▶ WORK TO BE COMPLETED
Output each line of the listing that follows, with every character kept as it is.

▶ DATA EXTRACT
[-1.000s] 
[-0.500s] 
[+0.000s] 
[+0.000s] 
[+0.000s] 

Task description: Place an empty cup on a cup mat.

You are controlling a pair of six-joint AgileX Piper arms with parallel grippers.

▶ RESULT FOR THIS EXERCISE
[-1.000s] 
[-0.500s] 
[+0.000s] 
[+0.000s] 
[+0.000s] 

Task description: Place an empty cup on a cup mat.

You are controlling a pair of six-joint AgileX Piper arms with parallel grippers.

The work on this exercise has been finished.